- **EXERCISE DETAILS**
Take the entries below and print, exactly, the stretch from the line containing "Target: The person" through the line containing "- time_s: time", both included.

- **MATERIAL FOR THIS TASK**
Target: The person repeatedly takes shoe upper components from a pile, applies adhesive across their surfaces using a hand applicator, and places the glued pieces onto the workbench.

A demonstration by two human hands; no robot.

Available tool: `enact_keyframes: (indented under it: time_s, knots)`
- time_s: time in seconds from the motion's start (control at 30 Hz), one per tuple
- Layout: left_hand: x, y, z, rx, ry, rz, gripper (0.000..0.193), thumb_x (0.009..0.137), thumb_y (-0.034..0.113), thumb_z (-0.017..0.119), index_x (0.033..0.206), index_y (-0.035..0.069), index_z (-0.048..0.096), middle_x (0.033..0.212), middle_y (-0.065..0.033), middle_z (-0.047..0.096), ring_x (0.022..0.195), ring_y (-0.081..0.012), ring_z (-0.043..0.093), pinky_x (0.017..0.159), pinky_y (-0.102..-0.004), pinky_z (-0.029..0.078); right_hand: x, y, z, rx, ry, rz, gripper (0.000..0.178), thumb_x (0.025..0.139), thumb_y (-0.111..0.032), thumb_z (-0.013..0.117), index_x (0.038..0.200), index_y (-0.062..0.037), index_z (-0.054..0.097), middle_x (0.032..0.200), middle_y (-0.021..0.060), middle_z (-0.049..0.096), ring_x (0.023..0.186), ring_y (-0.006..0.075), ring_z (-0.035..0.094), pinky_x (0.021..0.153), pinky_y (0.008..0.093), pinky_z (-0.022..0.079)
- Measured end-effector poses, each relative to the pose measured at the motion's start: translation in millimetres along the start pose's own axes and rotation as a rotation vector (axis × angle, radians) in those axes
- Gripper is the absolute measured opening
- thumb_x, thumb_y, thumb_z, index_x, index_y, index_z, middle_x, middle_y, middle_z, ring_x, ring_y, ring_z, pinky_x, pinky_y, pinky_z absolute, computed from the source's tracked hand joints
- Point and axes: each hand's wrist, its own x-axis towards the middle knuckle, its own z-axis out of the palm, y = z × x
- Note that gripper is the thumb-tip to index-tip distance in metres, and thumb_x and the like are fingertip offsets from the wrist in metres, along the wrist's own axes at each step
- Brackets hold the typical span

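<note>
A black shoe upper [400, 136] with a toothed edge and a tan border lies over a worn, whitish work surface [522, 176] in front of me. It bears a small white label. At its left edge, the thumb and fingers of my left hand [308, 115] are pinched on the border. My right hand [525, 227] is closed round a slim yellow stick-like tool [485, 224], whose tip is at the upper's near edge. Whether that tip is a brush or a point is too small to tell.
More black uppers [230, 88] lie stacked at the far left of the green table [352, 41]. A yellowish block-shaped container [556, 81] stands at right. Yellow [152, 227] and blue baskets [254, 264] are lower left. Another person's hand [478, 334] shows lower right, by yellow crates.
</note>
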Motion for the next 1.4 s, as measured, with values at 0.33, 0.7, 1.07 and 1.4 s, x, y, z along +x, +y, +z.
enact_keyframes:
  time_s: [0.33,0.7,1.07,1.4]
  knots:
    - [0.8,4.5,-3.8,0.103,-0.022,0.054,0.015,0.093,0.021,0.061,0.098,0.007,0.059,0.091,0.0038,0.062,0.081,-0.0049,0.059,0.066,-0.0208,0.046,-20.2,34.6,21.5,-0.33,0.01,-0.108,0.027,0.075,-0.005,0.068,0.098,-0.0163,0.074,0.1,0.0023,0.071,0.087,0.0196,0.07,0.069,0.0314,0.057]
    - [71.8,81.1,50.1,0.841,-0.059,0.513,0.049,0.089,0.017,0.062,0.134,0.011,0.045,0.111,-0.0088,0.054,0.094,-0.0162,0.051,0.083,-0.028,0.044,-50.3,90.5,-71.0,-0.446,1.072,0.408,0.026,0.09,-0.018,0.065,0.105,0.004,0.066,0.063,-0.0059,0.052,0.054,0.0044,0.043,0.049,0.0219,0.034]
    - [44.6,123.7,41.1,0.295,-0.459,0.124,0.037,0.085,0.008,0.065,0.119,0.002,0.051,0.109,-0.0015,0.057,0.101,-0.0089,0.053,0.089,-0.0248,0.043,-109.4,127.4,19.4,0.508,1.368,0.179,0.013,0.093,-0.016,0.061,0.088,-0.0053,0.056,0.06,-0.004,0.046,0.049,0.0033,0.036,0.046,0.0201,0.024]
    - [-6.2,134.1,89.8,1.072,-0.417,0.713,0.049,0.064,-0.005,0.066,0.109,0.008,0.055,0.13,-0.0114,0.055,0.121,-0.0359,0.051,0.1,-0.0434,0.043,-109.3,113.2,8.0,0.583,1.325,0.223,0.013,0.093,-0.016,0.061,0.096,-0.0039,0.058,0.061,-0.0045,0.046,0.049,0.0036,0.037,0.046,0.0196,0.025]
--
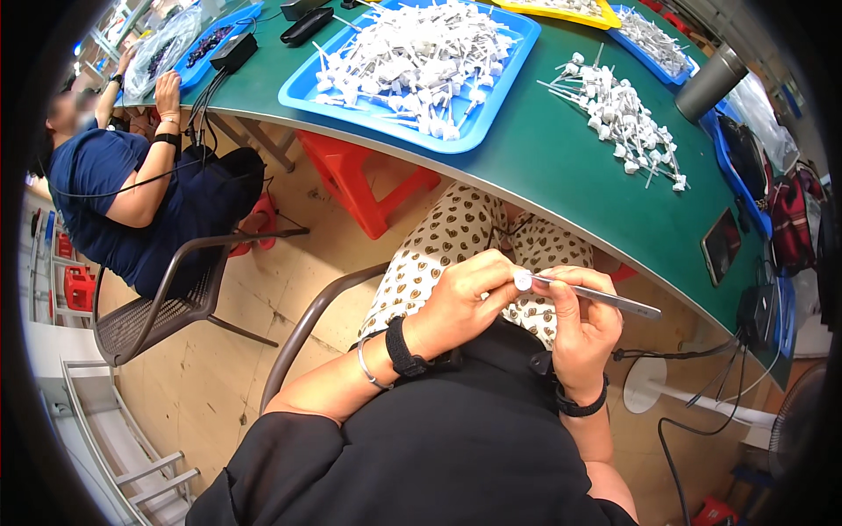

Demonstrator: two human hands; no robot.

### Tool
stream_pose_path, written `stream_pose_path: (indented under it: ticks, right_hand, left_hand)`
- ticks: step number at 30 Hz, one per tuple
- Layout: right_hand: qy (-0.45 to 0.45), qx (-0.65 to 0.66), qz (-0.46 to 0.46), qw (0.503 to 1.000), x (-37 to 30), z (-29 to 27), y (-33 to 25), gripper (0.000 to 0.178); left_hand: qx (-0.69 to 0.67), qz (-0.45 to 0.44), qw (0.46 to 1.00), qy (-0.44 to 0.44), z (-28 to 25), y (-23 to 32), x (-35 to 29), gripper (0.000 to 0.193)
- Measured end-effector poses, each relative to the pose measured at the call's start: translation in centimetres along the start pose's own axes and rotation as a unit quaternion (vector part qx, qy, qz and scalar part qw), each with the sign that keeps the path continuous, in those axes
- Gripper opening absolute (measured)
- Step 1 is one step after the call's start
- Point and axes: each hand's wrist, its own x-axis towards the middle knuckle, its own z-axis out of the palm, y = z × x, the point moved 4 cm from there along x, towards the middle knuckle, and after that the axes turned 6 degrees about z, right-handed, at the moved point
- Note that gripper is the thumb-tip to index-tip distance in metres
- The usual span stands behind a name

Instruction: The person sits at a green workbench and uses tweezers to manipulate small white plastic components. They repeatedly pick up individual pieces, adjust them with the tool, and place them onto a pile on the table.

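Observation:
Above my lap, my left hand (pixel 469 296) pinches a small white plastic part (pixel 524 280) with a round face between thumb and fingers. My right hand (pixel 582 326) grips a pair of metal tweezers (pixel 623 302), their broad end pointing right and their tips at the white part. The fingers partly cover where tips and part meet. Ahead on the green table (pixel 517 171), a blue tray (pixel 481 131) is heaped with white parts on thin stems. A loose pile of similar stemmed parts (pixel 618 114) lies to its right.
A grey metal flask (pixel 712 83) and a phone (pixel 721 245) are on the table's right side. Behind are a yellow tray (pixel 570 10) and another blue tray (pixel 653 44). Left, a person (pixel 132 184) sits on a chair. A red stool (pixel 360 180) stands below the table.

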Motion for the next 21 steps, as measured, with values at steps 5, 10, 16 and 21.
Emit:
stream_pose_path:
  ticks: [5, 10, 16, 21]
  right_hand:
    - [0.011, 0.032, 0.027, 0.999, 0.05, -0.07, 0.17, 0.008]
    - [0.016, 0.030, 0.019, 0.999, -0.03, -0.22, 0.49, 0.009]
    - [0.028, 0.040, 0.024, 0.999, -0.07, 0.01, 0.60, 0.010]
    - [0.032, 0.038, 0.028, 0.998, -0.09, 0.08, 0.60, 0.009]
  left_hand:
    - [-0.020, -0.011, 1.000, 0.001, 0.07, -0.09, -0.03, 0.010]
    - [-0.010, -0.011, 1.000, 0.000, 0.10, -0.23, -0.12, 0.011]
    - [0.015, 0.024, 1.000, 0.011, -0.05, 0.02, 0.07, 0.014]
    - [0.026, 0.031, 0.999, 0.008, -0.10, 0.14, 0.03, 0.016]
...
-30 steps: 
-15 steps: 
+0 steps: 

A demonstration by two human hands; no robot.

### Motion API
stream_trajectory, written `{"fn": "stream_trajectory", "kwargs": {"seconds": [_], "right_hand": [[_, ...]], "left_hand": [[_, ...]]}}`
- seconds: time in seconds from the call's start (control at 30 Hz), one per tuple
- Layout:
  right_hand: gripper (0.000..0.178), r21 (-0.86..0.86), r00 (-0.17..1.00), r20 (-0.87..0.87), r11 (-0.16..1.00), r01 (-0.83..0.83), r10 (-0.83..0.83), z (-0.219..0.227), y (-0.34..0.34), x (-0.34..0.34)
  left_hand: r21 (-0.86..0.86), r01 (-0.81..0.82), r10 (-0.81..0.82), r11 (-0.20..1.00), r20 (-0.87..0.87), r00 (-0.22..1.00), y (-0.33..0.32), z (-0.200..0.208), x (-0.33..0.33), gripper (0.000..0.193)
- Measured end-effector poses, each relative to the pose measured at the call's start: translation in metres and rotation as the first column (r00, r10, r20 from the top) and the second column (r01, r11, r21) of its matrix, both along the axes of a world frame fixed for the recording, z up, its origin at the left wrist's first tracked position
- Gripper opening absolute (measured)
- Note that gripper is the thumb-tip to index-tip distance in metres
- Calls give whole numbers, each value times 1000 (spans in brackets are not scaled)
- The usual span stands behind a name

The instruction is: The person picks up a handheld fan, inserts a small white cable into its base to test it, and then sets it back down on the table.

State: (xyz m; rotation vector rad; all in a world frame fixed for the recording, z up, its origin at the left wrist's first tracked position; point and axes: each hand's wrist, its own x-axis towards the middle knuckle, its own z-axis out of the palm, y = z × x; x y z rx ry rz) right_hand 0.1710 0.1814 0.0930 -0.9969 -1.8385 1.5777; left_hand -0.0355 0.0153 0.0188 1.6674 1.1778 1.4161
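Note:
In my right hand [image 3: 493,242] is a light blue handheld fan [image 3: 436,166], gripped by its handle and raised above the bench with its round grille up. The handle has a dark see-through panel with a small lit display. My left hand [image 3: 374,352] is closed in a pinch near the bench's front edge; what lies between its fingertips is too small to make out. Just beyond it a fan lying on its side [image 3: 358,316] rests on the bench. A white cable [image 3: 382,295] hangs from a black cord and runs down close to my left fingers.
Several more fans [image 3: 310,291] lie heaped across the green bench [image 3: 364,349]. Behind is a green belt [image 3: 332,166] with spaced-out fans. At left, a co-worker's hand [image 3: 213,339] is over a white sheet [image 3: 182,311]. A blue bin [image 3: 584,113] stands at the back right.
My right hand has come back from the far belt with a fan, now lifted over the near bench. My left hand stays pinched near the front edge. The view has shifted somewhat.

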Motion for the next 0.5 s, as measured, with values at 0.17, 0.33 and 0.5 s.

- **YOUR SOLUTION**
Target: The person repeatedly takes shoe upper components from a pile, applies adhesive across their surfaces using a hand applicator, and places the glued pieces onto the workbench.

A demonstration by two human hands; no robot.

Available tool: `enact_keyframes: (indented under it: time_s, knots)`
- time_s: time in seconds from the motion's start (control at 30 Hz), one per tuple

The answer was given in full.